Extreme Sports Channel
- Country: United Kingdom
- Broadcast area: Worldwide

Programming
- Language: English
- Picture format: 1080i HDTV (downscaled to 16:9 576i for the SDTV feed)

Ownership
- Owner: Extreme International (brand) AMC Networks International (channel)

History
- Launched: 1 May 1999; 27 years ago

Links
- Website: Extreme.com extremeinternational.com

= Extreme Sports Channel =

European pay television channel

The Extreme Sports Channel is a pay television channel that was launched from Amsterdam on 1 May 1999. The channel broadcasts in over 60 countries and 12 languages, and covers extreme sport and adventure sports which include surfing, skateboarding, snowboarding, wakeboarding, motocross, BMX, mountain biking, FMX, music, gaming and fashion.

==History==
Alstair Gosling from Essex in the UK founder of Extreme International and a passionate skier, surfer and came up with the idea for the Network in 1996. In 1997 Alistair, Ben Barret, Juanjo Marquez and Adam Oliver started approaching potential investors to back the plan for a new brand and TV network dedicated to extreme and adventure sports. UPCtv, the programming arm of Europe's largest cable television operator UPC, was looking for new channels to offer its subscribers and in April 1998 Extreme international was exhibiting at the MIP programming market in Cannes, France, Ben Barrett the sales director was approached by Stephen Cohen, UPCtv's Chief Operating Officer, with a proposal for a joint venture between the two companies. Extreme partnered with UPC raised the capital required and The Extreme Sports Channel was launched from the Netherlands on 1 May 1999, and after launching in 22 other countries it launched in the UK in 2000. The channel was designed by Gosling and Cohen, management and content was produced, curated and delivered by Extreme International and technical play out and uplink were supplied by UPC.

In late 1999, Extreme launched its United States operations, and charged veteran producer, Lloyd Bryan Adams with the task of heading up the North American presence. They launched Extreme TV, a branded block on Fox Sports Net in March 2012.

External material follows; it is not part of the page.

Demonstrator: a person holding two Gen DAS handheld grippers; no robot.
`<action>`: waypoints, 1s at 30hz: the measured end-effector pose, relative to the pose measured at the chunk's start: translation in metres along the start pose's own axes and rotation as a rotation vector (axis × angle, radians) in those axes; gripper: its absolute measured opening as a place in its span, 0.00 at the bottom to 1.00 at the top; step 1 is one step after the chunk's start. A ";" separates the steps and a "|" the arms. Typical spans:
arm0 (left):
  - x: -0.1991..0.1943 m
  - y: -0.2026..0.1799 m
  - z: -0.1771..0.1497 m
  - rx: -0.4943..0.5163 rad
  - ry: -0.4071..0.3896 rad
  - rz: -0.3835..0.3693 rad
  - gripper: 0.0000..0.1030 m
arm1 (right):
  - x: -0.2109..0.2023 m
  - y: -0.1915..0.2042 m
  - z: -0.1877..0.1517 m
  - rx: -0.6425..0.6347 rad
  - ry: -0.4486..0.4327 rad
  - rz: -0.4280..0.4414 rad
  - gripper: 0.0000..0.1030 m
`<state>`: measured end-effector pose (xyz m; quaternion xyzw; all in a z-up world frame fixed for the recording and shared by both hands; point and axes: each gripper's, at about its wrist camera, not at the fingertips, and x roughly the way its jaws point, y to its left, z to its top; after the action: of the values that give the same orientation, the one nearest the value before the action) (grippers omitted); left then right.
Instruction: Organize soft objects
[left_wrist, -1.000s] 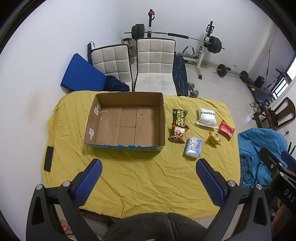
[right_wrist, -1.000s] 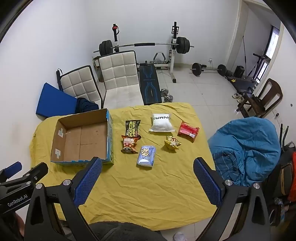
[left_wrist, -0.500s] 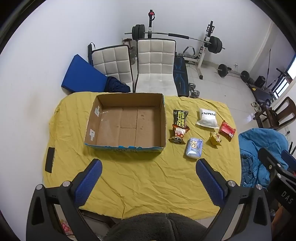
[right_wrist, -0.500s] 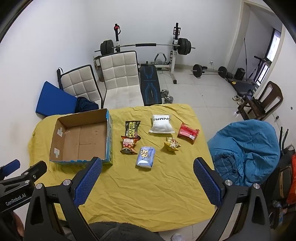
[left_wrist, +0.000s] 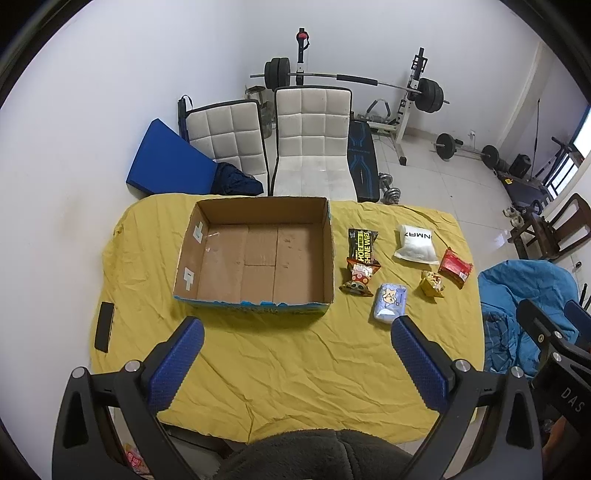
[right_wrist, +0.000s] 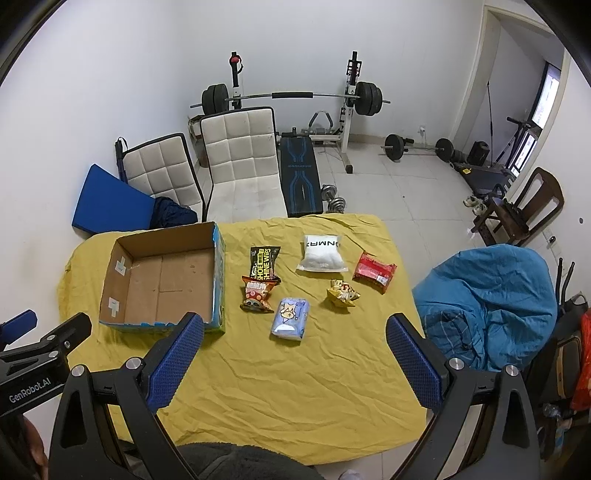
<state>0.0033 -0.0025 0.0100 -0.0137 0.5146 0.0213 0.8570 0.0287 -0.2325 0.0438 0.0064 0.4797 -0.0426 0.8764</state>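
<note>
An open cardboard box (left_wrist: 258, 254) sits on a table draped in a wrinkled yellow cloth (left_wrist: 295, 362), and nothing lies inside it; its bare brown floor shows flap seams and its left wall carries two pale tape patches, while its near rim is torn and edged in blue print. All six soft packs lie on the cloth to the right of the box, none touching it: a black wipes pack (left_wrist: 362, 245) nearest the box with a crinkled orange snack bag (left_wrist: 359, 277) overlapping its near end, a pale blue tissue pack (left_wrist: 389, 302) nearer the camera, a puffy white pouch (left_wrist: 415, 243) farther right, a small crumpled yellow bag (left_wrist: 431, 283) in front of that, and a glossy red packet (left_wrist: 456, 267) farthest from the box. A flat black slab (left_wrist: 104, 326) lies on the cloth to the left of the box; what it is cannot be made out. The left gripper (left_wrist: 295, 358) hangs above the near cloth with its blue textured pads spread wide and nothing between them. The right gripper (right_wrist: 295, 354) is likewise spread and empty; in its view the left pad (right_wrist: 175, 360) covers the box's near right corner. The print on the smaller packs is too small to read. A dark fuzzy garment (left_wrist: 314, 456) fills the bottom edge, cut off by the frame.
</note>
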 end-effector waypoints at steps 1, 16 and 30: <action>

In 2005, after launching the channel in over sixty countries and seeing the growth in social media and sports, Extreme International acquired sole ownership of the "Extreme" brand and IP and sold its 50% stake in Extreme Sports Channel to John Malone's Liberty Global Inc. which had by then become owner of UPC. The channel was put under the management of Chellomedia.

Following the transaction, the company re focused its business model away from traditional television to focus on sports marketing, social media publishing, influencer marketing and management, live events and social stunts.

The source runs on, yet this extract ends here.